** YOUR GOAL **
Omit every picture while repeating the entries exactly.
START PROVIDED RECORDS
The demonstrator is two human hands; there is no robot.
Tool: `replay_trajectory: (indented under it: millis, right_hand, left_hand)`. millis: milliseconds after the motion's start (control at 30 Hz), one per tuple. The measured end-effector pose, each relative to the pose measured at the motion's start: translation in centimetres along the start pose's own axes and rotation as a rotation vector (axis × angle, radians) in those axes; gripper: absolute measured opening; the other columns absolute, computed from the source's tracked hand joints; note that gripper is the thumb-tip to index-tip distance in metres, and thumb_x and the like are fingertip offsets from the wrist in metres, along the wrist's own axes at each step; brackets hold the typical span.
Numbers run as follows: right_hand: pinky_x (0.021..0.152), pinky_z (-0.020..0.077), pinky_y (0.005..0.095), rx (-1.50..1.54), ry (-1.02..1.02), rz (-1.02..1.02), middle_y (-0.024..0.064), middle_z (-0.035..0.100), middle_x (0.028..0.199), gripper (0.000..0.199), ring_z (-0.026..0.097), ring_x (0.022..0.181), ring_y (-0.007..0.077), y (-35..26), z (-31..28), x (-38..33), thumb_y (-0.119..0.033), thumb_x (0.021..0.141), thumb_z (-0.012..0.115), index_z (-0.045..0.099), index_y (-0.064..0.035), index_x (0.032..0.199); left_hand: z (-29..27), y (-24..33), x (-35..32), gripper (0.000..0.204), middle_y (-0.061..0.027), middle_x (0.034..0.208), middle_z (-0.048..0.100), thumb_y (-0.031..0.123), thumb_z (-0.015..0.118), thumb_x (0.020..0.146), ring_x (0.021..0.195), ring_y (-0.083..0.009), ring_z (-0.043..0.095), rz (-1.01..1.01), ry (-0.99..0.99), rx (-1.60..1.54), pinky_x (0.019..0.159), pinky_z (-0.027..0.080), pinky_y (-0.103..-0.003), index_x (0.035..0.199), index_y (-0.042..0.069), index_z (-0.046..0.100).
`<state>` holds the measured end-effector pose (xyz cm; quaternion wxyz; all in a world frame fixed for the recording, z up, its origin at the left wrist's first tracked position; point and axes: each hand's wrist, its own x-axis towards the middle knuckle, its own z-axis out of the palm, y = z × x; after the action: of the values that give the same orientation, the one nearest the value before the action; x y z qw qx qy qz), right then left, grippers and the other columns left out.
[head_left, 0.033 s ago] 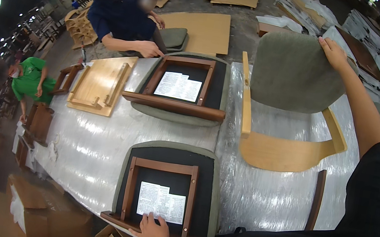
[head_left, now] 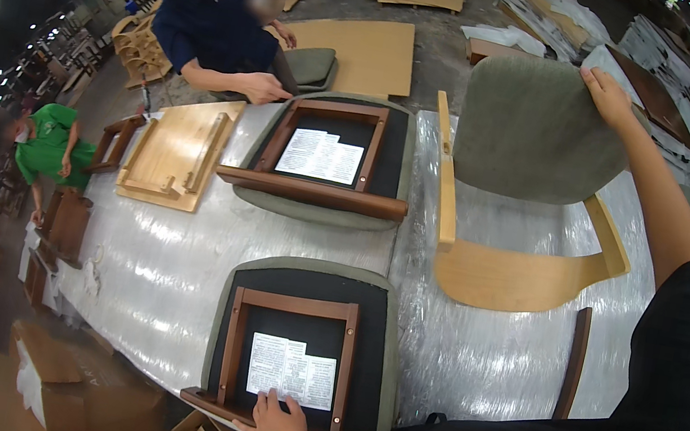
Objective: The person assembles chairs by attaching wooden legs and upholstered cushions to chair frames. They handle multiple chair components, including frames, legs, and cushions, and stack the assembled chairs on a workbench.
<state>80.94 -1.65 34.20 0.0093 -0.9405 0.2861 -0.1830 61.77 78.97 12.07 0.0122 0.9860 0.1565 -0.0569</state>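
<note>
My right hand (head_left: 607, 97) grips the upper right edge of a grey upholstered chair seat (head_left: 541, 134), which stands tilted up. Below the seat lies a light wood chair frame (head_left: 516, 281) with a curved back and two arms. My left hand (head_left: 280, 424), fingers apart, rests on the near upturned chair seat (head_left: 386, 350). That seat has a black underside, a dark brown wooden frame (head_left: 235, 343) and white paper labels (head_left: 295, 376). The fingertips touch the labels' lower edge, and the thumb lies along the front rail.
A second upturned seat (head_left: 314, 209) lies farther along the plastic-covered table (head_left: 161, 276); a co-worker's hand (head_left: 266, 89) is at its edge. Light wood panel (head_left: 178, 151) at left, dark curved piece (head_left: 575, 364) at right. Cardboard boxes (head_left: 87, 392) stand near left; another person (head_left: 56, 140) is far left.
</note>
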Motion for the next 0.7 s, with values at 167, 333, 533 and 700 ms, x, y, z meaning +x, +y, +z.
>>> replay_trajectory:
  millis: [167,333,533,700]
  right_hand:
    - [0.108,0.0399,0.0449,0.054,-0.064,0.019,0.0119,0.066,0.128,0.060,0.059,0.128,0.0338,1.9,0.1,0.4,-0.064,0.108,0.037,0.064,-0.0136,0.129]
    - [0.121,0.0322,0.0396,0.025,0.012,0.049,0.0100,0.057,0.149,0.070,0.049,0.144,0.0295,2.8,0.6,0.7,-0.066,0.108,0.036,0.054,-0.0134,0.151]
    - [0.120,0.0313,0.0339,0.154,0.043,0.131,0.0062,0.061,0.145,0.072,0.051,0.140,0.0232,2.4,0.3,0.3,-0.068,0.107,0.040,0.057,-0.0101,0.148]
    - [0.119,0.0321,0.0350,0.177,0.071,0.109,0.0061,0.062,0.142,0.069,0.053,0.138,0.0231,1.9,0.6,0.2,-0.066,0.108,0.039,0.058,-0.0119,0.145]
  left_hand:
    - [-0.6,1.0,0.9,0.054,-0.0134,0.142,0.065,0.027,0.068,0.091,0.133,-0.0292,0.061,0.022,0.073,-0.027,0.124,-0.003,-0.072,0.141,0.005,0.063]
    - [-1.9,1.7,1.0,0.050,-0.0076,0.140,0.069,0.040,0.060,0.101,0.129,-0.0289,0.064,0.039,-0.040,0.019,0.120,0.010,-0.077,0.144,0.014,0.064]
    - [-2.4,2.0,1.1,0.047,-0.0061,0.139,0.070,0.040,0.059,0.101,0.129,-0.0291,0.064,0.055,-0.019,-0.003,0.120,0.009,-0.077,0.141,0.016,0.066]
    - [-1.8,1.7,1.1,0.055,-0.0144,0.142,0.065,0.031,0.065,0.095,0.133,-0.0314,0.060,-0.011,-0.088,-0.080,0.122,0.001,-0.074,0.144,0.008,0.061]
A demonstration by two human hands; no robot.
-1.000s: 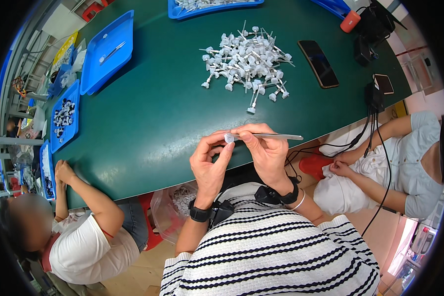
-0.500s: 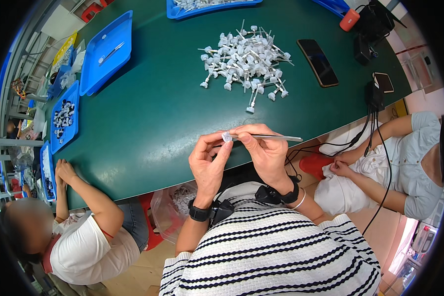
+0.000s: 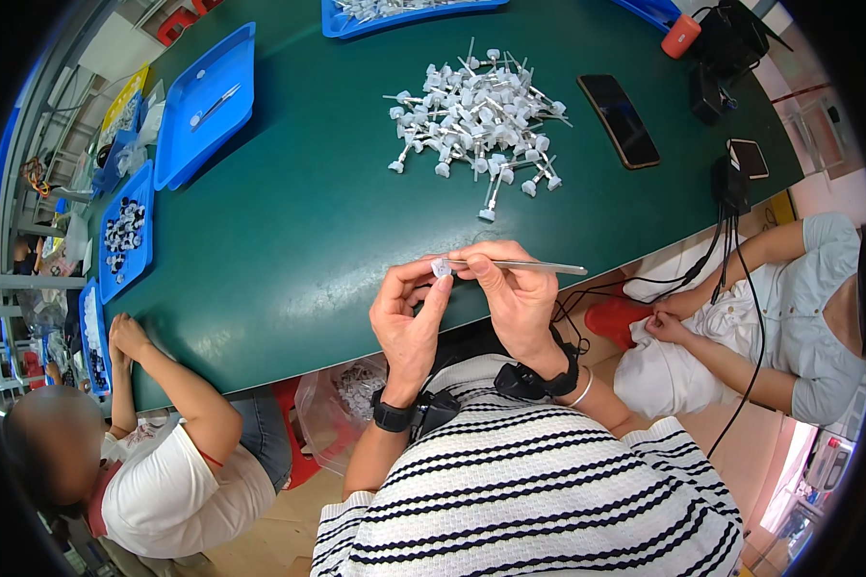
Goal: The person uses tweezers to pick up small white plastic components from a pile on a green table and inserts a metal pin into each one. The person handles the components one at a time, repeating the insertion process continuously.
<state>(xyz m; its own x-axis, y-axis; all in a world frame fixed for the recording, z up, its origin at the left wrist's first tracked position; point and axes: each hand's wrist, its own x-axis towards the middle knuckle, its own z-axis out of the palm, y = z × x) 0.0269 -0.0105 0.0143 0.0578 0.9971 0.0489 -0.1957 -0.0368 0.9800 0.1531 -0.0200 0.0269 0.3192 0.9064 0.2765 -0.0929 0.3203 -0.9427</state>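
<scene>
Pinching a small white plastic piece (image 3: pixel 441 267) between thumb and fingertips, the left hand (image 3: pixel 409 317) is held up just over the near edge of the green surface (image 3: pixel 298 231). The right hand (image 3: pixel 512 293) is closed around a thin metal rod (image 3: pixel 534 266), which lies roughly level and whose left end meets the white piece; its free end points off to the right. Both hands are pressed close together, fingertips nearly touching, above the surface's edge and in front of a striped shirt (image 3: pixel 539 500). A black watch (image 3: pixel 392 417) is worn on the left wrist, and a black band (image 3: pixel 534 380) is strapped on the right.

Farther out on the surface, well apart from the hands, a heap of white stemmed plastic parts (image 3: pixel 476 120) is spread, with one part (image 3: pixel 491 197) lying alone nearer the hands. A dark phone (image 3: pixel 619 120) is laid flat to the right of the heap. To the left, a blue tray (image 3: pixel 202 106) carrying a slim metal tool is seen, and near it a second blue tray (image 3: pixel 125 231) filled with small dark and white pieces. Another blue tray (image 3: pixel 404 12) is cut off by the top edge.

Two other people are seated beside the surface: one at lower left in a white shirt (image 3: pixel 178 490), one at right in a light blue shirt (image 3: pixel 818 317), whose hands are kept in the lap.
</scene>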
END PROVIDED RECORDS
** FINISHED EXERCISE **
The demonstrator is two human hands; there is no robot.
Tool: `replay_trajectory: (indented under it: millis, right_hand, left_hand)`. millis: milliseconds after the motion's start (control at 30 Hz), one per tuple. The measured end-effector pose, each relative to the pose measured at the motion's start: translation in centimetres along the start pose's own axes and rotation as a rotation vector (axis × angle, radians) in those axes; gripper: absolute measured opening; the other columns absolute, computed from the source's tracked hand joints; note that gripper is the thumb-tip to index-tip distance in metres, and thumb_x and the like are fingertip offsets from the wrist in metres, along the wrist's own axes at each step; brackets hold the typical span.
Numbers run as follows: right_hand: pinky_x (0.021..0.152), pinky_z (-0.020..0.077), pinky_y (0.005..0.095), rx (-1.50..1.54), ry (-1.02..1.02), rz (-1.02..1.02), middle_y (-0.024..0.064), middle_z (-0.035..0.100), middle_x (0.028..0.199), gripper (0.000..0.199), ring_z (-0.026..0.097), ring_x (0.022..0.181), ring_y (-0.007..0.077), y (-35..26), z (-31..28), x (-38..33), thumb_y (-0.119..0.033), thumb_x (0.021..0.141), thumb_z (-0.012..0.115), index_z (-0.045..0.099), index_y (-0.064..0.035), index_x (0.032..0.199); left_hand: z (-29..27), y (-24..33), x (-35..32), gripper (0.000..0.204), middle_y (-0.061..0.027), middle_x (0.034..0.208), middle_z (-0.048..0.100), thumb_y (-0.031..0.123), thumb_z (-0.015..0.118), thumb_x (0.020..0.146), ring_x (0.021..0.195), ring_y (-0.083..0.009), ring_z (-0.043..0.095), rz (-1.01..1.01), ry (-0.99..0.99), rx (-1.60..1.54), pinky_x (0.019..0.159), pinky_z (-0.027..0.080), pinky_y (-0.103..-0.003), index_x (0.035..0.199), index_y (-0.042..0.069), index_z (-0.046..0.100).
`<state>` holds the measured end-effector pose (xyz cm; quaternion wxyz; all in a world frame fixed for the recording, z up, its origin at the left wrist's first tracked position; point and axes: each hand's wrist, its own x-axis towards the middle knuckle, its own z-axis out of the palm, y = z × x; after the action: of the values that give the same orientation, the one nearest the value before the action; x y z qw qx qy qz), right then left, grippers and the other columns left out.
[head_left, 0.033 s ago] 
[head_left, now] 
Objective: The person assembles chairs by attaching wooden legs and upholstered cushions to chair frames. They handle multiple chair components, including frames, legs, and cushions, and stack the assembled chairs on a workbench.
<state>80.94 -1.65 34.20 0.0093 -0.9405 0.2861 -0.1830 61.77 78.97 12.07 0.0122 0.9860 0.1565 -0.0569</state>
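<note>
My right hand (head_left: 607, 97) grips the upper right edge of a grey upholstered chair seat (head_left: 541, 134), which stands tilted up. Below the seat lies a light wood chair frame (head_left: 516, 281) with a curved back and two arms. My left hand (head_left: 280, 424), fingers apart, rests on the near upturned chair seat (head_left: 386, 350). That seat has a black underside, a dark brown wooden frame (head_left: 235, 343) and white paper labels (head_left: 295, 376). The fingertips touch the labels' lower edge, and the thumb lies along the front rail.
A second upturned seat (head_left: 314, 209) lies farther along the plastic-covered table (head_left: 161, 276); a co-worker's hand (head_left: 266, 89) is at its edge. Light wood panel (head_left: 178, 151) at left, dark curved piece (head_left: 575, 364) at right. Cardboard boxes (head_left: 87, 392) stand near left; another person (head_left: 56, 140) is far left.
</note>
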Motion for the next 0.7 s, with values at 167, 333, 533 and 700 ms, x, y, z meaning +x, +y, +z.
>>> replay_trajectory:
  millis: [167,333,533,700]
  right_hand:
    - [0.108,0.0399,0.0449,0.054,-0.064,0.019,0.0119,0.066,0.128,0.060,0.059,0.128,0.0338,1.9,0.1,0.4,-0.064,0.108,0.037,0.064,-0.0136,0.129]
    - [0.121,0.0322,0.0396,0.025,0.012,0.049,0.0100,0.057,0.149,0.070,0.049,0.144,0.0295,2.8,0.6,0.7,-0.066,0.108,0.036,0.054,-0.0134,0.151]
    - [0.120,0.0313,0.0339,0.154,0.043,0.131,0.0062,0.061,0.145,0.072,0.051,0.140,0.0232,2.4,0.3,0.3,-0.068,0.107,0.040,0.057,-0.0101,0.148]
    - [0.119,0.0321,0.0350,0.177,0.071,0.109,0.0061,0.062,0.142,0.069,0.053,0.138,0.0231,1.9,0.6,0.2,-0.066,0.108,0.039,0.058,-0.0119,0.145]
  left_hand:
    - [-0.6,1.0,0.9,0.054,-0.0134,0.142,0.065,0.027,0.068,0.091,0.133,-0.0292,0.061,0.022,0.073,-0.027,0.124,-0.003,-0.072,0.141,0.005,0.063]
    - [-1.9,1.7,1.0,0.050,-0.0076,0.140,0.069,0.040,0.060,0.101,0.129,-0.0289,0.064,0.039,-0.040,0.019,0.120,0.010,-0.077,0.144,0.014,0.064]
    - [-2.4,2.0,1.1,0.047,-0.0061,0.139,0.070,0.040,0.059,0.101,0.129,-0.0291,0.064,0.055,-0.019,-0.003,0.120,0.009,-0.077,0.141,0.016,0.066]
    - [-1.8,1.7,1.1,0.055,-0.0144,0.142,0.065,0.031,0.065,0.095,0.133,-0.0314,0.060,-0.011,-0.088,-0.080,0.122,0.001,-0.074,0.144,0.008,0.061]
A demonstration by two human hands; no robot.
-1.000s: 
-0.500s: 
+0.000s: 
Goal: The person uses tweezers to pick up small white plastic components from a pile on a green table and inserts a metal pin into each one. The person handles the components one at a time, repeating the insertion process continuously.
<state>(xyz m; its own x-axis, y-axis; all in a world frame fixed for the recording, z up, its origin at the left wrist's first tracked position; point and axes: each hand's wrist, its own x-axis towards the middle knuckle, its own z-axis out of the palm, y = z × x) 0.0269 -0.0105 0.0143 0.0578 0.9971 0.0489 -0.1957 -0.0368 0.9800 0.1531 -0.0200 0.0269 0.3192 0.9064 0.2765 -0.0929 0.3203 -0.9427</state>
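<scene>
Pinching a small white plastic piece (image 3: pixel 441 267) between thumb and fingertips, the left hand (image 3: pixel 409 317) is held up just over the near edge of the green surface (image 3: pixel 298 231). The right hand (image 3: pixel 512 293) is closed around a thin metal rod (image 3: pixel 534 266), which lies roughly level and whose left end meets the white piece; its free end points off to the right. Both hands are pressed close together, fingertips nearly touching, above the surface's edge and in front of a striped shirt (image 3: pixel 539 500). A black watch (image 3: pixel 392 417) is worn on the left wrist, and a black band (image 3: pixel 534 380) is strapped on the right.

Farther out on the surface, well apart from the hands, a heap of white stemmed plastic parts (image 3: pixel 476 120) is spread, with one part (image 3: pixel 491 197) lying alone nearer the hands. A dark phone (image 3: pixel 619 120) is laid flat to the right of the heap. To the left, a blue tray (image 3: pixel 202 106) carrying a slim metal tool is seen, and near it a second blue tray (image 3: pixel 125 231) filled with small dark and white pieces. Another blue tray (image 3: pixel 404 12) is cut off by the top edge.

Two other people are seated beside the surface: one at lower left in a white shirt (image 3: pixel 178 490), one at right in a light blue shirt (image 3: pixel 818 317), whose hands are kept in the lap.
</scene>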

The full output has already been given.